Negative SEO attacks happen when black hat SEO is used on a competitor’s website to get them penalized by Google. The attack results in lowering the target’s rankings or getting them dropped from Google’s search results altogether. More often than not, negative SEO attacks use off-page methods like link farms, scraping, or forceful crawling. Off-page negative SEO attacks target the site without internally interfering with it.
Spammy Link Farms
A link farm is a website containing a large number of links to other sites without any organizational scheme or category organization. Most of these links tend to use the same anchor text. These anchors can be completely unrelated to the website and easy to spot if they are a bit spammy like “porn” or “xxx.” Other anchors can include a niche keyword that makes it appear the website owner is manipulating it.
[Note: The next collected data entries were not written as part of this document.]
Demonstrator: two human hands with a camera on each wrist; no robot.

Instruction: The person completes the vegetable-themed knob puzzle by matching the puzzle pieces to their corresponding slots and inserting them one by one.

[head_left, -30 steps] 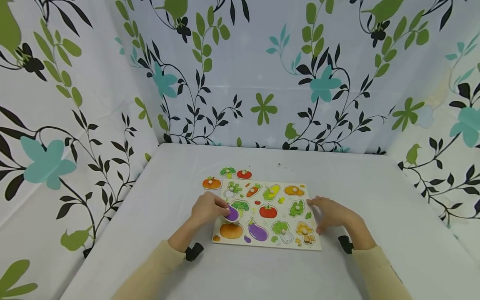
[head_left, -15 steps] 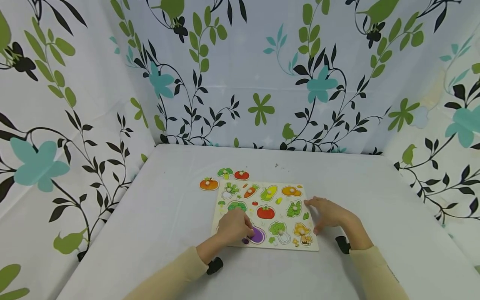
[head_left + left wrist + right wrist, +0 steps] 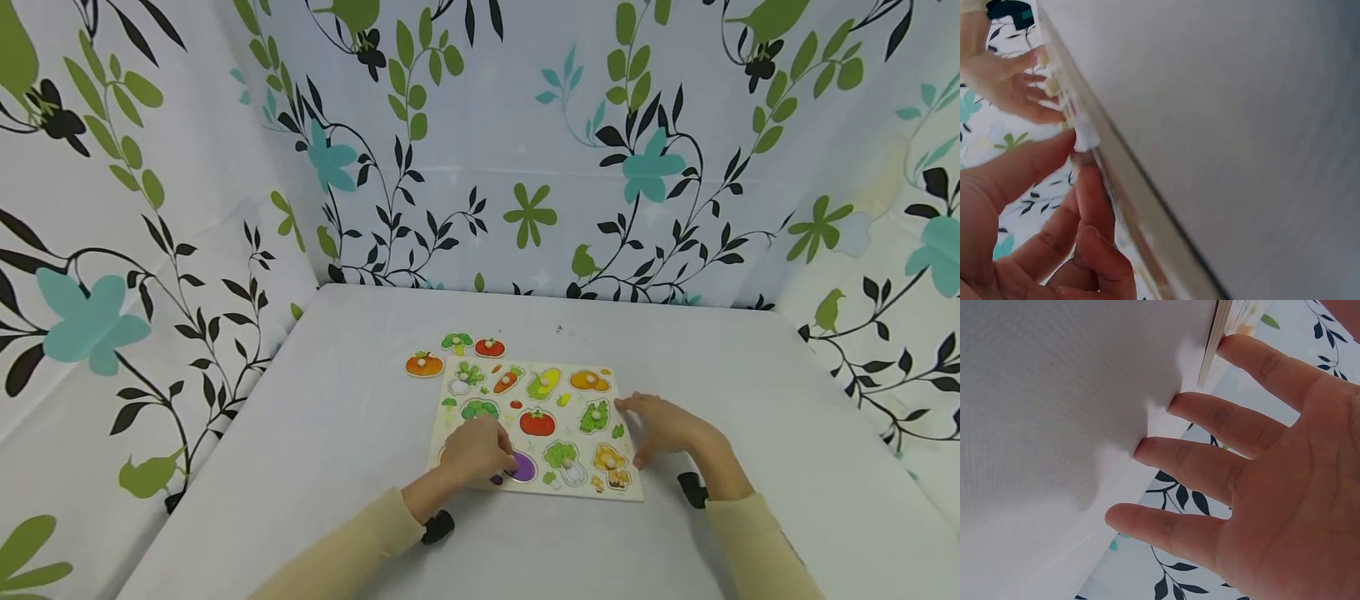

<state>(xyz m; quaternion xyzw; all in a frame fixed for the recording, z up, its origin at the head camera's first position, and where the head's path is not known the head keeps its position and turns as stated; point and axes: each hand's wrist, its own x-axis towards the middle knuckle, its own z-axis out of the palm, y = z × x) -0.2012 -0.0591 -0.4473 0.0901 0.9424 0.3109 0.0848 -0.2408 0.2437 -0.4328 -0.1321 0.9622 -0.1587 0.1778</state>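
Note:
My left hand is over the lower middle of a wooden vegetable puzzle board. Its thumb and fingers pinch the small white knob of the eggplant piece, which lies at the eggplant picture on the board; whether it sits fully down in the recess cannot be made out. My right hand is at the board's right edge, its fingers spread and fairly straight. One fingertip touches the board's edge, others rest on the white cloth. The left hand hides the board's lower left.
Past the board's upper left corner lie a pumpkin piece, a broccoli piece and a tomato piece. Carrot and corn pieces are in the board. A patterned curtain surrounds the white table.
My left hand has carried the eggplant piece right and down from the board's left side to the eggplant picture. The right hand has stayed at the right edge.

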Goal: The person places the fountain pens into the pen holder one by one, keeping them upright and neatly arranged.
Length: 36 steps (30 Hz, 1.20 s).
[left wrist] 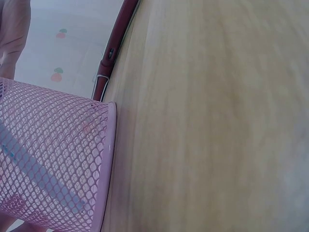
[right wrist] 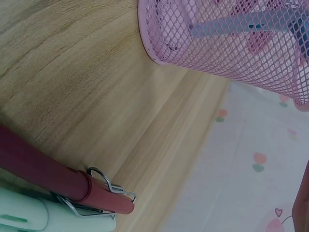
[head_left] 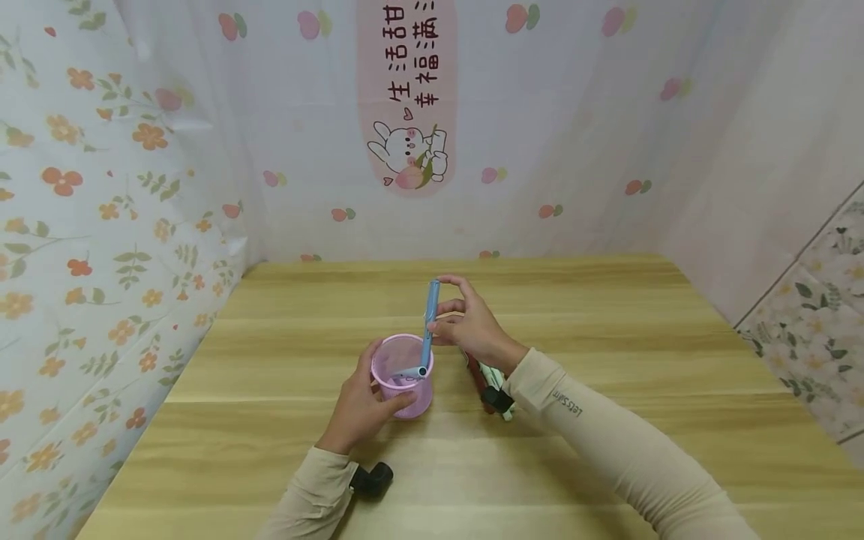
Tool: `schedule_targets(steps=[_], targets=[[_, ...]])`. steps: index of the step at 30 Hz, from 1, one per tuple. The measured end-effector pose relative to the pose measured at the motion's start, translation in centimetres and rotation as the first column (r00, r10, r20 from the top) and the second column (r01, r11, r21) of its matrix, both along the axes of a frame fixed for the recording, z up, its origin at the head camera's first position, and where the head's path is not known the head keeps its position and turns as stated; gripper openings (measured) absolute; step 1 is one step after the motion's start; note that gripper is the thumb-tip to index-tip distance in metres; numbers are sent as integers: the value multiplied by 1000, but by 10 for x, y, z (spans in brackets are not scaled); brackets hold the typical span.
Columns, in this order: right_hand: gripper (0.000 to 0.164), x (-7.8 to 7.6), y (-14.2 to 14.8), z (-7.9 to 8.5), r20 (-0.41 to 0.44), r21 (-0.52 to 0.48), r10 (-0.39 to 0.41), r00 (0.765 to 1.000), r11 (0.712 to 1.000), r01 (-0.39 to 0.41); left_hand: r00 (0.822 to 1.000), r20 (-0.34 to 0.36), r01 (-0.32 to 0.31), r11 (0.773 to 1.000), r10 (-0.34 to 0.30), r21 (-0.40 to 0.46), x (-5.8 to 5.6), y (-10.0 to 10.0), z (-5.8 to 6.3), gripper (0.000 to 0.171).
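My left hand grips a pink mesh pen cup from its near left side, thumb across the front. The cup stands upright on the table. My right hand pinches a blue pen over the cup's right rim, the pen nearly vertical with its lower end inside the opening. Inside the cup leans a light blue pen, also visible through the mesh in the left wrist view. Under my right wrist lie a dark red pen and a mint green pen, side by side on the table.
The wood-grain table reaches back to a white curtain with fruit prints. A flowered curtain hangs along the left side. Each wrist wears a small black camera.
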State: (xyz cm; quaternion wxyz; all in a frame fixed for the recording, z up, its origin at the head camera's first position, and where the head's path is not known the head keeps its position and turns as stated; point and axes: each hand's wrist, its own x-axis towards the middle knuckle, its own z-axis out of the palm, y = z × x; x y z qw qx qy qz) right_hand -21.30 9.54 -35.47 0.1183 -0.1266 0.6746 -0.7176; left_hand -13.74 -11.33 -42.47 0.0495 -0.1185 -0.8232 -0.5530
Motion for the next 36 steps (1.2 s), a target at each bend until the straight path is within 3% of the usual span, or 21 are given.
schedule_targets(steps=[15, 24, 36], targets=[[80, 1, 1, 3, 13, 6, 14, 1000, 1000, -14, 1000, -7, -2, 1000, 2, -5, -3, 1, 0, 97], [38, 0, 3, -2, -4, 120, 21, 1000, 993, -21, 1000, -10, -3, 1000, 2, -12, -1, 1, 3, 97], [34, -2, 9, -1, 22, 181, 0, 1000, 983, -5, 1000, 2, -10, 1000, 10, -20, -2, 2, 2, 97]])
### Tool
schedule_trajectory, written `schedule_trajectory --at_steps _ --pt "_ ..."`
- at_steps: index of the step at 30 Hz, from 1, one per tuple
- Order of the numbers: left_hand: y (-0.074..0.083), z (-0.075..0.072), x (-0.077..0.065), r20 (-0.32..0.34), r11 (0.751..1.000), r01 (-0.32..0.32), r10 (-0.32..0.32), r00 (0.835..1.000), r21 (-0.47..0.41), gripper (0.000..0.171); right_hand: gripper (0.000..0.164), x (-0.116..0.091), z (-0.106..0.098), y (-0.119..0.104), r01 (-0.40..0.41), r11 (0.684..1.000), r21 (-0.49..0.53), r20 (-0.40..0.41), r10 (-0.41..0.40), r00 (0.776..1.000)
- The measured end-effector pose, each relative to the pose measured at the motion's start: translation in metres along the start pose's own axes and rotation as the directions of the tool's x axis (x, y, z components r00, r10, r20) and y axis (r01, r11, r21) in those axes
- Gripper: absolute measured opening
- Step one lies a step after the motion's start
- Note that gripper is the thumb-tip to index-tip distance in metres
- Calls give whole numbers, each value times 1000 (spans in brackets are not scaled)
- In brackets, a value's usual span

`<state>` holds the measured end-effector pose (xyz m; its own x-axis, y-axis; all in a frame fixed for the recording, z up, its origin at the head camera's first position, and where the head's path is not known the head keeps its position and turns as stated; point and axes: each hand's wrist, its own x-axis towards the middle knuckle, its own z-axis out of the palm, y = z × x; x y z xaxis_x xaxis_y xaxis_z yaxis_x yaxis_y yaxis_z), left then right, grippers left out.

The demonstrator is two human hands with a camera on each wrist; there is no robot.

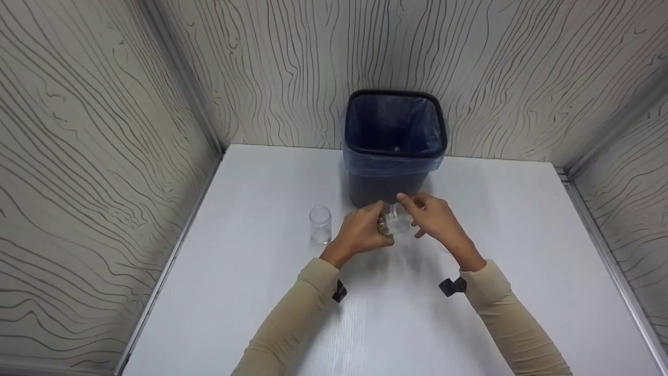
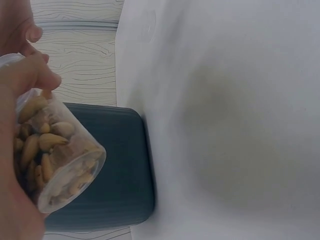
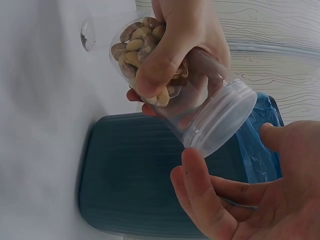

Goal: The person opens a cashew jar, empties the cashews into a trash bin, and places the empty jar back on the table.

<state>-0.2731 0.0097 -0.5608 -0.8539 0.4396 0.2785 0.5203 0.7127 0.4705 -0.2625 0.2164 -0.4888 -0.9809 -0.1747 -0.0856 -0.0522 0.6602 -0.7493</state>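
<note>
My left hand (image 1: 364,230) grips a clear plastic jar (image 3: 200,107) around its body. Cashews (image 3: 142,47) fill the base end of the jar, which lies tilted on its side above the table. A translucent lid (image 3: 222,120) covers the mouth, facing my right hand (image 1: 432,216). The fingers of that hand are spread and loosely bent, one fingertip right at the lid's lower edge and the thumb apart from it. In the left wrist view, the cashews (image 2: 42,145) show through the jar wall, while much of the right hand is out of frame.
Behind the hands stands a dark bin (image 1: 389,180) lined with a blue bag (image 1: 389,163), against the patterned wall (image 1: 292,62). An upright clear cylindrical container (image 1: 320,225) is left of my left hand. A faint clear round object (image 2: 148,26) lies on the white table (image 1: 250,209).
</note>
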Motion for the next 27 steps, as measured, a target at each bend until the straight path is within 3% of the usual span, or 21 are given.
schedule_trajectory --at_steps 7,14,27 --pt "2 1 0 -13 997 -18 19 1000 78 64 76 1 5 0 24 1000 -17 8 -24 1000" --pt "3 2 0 -21 996 -17 19 1000 87 51 69 0 6 0 46 999 2 11 -46 999" --pt "1 3 1 -38 995 -18 22 999 99 52 61 -2 6 0 26 999 43 28 -28 999"
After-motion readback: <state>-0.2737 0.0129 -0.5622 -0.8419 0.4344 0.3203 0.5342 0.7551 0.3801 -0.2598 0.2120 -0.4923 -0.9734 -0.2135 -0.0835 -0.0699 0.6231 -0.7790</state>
Regularly monitoring your backlinks is one way to stay ahead of a negative SEO attack.
Content Scraping
Content scraping is a black hat SEO technique where you scrape and copy content across multiple websites to ruin your competitors’ rankings. Once Google finds duplicate content, it should recognize the original site where the piece was published, but sometimes Google can be misled. Usually, in these attacks, scrapers automatically search and scrape new content and publish it immediately. If Google comes across the “stolen” version first, it may choose to rank that version over the original.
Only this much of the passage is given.